- [EXERCISE]: Your job is to set down the stretch of entries that opens with the line containing "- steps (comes" and closes with the line containing "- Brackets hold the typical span". Keep both end lines, copy each exactly, and add nothing.

Extracted data entries
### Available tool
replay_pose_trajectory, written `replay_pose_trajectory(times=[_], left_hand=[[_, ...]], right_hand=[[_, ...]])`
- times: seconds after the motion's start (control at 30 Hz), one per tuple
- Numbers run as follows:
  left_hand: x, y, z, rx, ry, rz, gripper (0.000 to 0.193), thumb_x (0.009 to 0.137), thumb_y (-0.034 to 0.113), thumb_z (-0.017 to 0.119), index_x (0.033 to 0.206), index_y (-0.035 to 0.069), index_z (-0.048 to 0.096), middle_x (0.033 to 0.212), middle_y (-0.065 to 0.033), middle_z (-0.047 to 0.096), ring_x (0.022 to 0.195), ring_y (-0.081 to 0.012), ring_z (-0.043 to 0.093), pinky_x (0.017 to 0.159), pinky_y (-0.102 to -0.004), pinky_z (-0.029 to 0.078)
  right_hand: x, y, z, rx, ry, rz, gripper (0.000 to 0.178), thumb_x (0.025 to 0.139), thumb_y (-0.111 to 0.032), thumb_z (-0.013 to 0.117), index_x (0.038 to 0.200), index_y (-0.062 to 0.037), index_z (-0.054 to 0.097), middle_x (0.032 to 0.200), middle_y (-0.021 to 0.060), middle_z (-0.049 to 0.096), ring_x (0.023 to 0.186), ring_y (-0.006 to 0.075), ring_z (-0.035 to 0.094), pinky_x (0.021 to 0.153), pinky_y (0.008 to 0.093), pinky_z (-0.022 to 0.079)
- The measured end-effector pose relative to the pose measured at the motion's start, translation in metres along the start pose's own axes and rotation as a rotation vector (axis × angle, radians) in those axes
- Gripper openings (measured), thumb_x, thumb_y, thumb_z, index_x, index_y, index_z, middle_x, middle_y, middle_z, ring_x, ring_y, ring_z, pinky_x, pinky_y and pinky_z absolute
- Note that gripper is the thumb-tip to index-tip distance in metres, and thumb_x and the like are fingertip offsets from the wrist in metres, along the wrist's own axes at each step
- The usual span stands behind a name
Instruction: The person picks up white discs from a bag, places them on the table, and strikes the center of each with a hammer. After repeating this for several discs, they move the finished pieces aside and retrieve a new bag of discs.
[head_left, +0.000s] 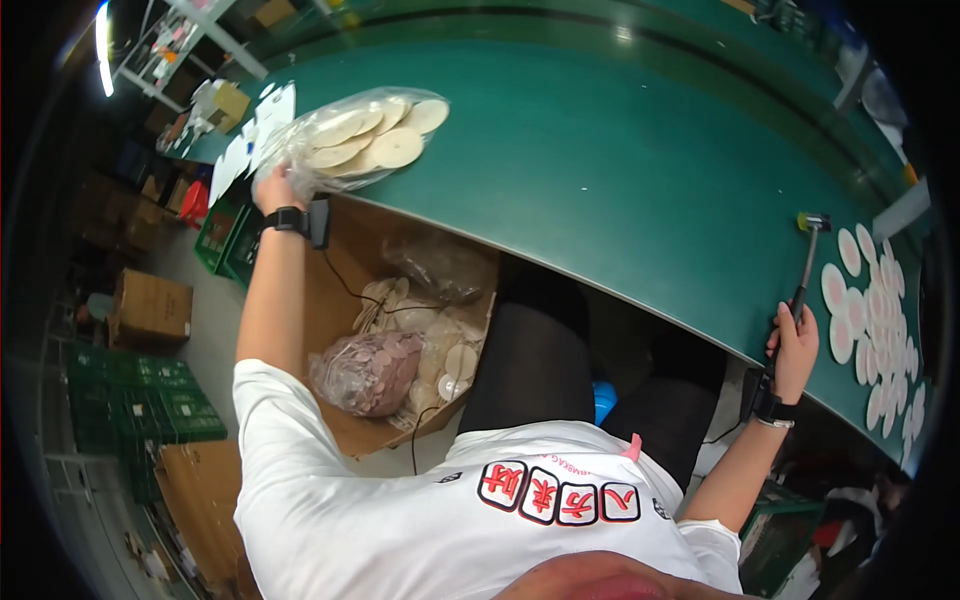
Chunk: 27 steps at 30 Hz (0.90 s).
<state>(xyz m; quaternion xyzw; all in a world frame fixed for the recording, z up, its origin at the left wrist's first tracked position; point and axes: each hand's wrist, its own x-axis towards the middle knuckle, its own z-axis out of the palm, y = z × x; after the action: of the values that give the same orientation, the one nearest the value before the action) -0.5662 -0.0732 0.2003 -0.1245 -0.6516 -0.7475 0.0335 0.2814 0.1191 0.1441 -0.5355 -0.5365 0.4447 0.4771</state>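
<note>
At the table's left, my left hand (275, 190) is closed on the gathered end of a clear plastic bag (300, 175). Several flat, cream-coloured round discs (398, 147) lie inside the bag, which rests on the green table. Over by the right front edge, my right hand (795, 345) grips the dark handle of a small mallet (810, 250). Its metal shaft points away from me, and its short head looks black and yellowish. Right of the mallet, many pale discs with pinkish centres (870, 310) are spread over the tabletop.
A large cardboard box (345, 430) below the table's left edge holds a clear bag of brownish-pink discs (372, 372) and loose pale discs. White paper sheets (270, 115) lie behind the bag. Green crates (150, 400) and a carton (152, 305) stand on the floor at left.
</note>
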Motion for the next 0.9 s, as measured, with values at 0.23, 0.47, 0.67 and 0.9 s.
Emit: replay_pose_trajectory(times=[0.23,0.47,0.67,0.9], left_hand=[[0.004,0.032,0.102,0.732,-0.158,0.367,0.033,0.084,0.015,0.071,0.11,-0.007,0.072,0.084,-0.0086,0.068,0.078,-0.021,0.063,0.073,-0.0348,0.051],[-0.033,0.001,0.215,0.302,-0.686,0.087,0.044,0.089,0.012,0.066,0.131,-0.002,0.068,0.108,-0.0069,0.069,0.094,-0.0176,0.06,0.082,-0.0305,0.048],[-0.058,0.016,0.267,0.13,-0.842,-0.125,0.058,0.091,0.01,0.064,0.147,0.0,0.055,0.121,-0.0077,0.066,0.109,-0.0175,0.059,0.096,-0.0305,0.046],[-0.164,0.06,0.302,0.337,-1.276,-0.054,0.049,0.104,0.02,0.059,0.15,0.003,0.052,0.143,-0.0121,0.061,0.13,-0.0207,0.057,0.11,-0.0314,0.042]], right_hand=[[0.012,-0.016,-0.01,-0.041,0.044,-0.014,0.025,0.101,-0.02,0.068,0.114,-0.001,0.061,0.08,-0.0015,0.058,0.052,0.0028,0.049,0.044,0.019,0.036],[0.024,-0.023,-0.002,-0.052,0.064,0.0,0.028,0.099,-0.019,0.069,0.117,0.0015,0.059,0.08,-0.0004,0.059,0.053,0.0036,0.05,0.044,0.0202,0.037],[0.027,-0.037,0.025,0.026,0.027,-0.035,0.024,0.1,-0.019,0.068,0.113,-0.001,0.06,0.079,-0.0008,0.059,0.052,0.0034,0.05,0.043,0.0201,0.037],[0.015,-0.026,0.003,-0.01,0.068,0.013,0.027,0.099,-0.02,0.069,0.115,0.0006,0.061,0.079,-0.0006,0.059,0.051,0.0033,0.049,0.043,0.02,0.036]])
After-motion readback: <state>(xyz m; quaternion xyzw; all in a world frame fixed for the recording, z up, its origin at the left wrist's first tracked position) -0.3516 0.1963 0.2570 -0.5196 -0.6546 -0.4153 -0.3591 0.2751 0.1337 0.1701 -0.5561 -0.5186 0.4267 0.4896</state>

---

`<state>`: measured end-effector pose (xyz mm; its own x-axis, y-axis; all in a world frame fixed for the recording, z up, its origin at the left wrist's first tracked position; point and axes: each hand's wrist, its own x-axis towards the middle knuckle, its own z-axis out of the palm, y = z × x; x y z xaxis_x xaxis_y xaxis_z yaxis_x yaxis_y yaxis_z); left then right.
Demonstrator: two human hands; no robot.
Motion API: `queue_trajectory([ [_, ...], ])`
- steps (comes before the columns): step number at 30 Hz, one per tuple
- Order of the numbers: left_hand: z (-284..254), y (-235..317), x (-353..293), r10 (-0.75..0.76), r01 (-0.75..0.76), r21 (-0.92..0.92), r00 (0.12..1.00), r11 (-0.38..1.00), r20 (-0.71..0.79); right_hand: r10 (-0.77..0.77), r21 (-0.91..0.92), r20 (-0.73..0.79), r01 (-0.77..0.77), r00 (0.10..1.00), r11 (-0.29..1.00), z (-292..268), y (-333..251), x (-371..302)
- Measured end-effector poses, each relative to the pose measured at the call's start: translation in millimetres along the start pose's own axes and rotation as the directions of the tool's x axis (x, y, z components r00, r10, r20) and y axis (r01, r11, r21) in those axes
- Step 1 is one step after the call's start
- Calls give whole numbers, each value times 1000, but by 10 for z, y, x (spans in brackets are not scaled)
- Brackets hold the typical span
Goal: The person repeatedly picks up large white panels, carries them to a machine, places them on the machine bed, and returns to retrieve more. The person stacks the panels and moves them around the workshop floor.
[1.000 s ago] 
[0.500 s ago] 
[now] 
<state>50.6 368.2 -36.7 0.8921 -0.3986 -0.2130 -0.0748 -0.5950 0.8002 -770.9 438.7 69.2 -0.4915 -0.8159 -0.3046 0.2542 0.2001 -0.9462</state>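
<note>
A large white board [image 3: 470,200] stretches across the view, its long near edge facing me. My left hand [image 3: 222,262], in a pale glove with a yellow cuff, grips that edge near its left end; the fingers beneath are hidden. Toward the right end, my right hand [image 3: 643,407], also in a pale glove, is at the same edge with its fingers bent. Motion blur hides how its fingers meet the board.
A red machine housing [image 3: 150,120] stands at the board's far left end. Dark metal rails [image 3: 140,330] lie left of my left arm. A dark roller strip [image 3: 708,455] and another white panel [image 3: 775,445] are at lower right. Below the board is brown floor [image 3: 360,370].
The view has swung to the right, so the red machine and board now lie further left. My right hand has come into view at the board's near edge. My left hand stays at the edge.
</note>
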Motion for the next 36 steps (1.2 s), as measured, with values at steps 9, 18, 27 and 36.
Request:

- [WRITTEN SOLUTION]:
- steps (comes before the columns): step number at 30 Hz, one per tuple
- Order of the numbers: left_hand: z (-284..254), y (-235..317), x (-353..293), r10 (-0.75..0.76), r01 (-0.75..0.76), r21 (-0.92..0.92), r00 (0.12..1.00), r11 (-0.38..1.00), r20 (-0.71..0.79); right_hand: r10 (-0.77..0.77), r21 (-0.91..0.92), r20 (-0.73..0.79), r01 (-0.77..0.77), r00 (0.10..1.00), r11 (-0.29..1.00), z (-292..268), y (-333..251), x (-371..302)
- Measured end-effector poses, each relative to the pose measured at the call's start: translation in millimetres along the start pose's own axes and rotation as the directions of the tool's x axis (x, y, z components r00, r10, r20) and y axis (r01, r11, r21) in those axes
- Step 1 is one step after the call's start
- Calls give whole numbers, each value times 1000, but by 10 for z, y, x (spans in brackets are not scaled)
- Brackets hold the typical span

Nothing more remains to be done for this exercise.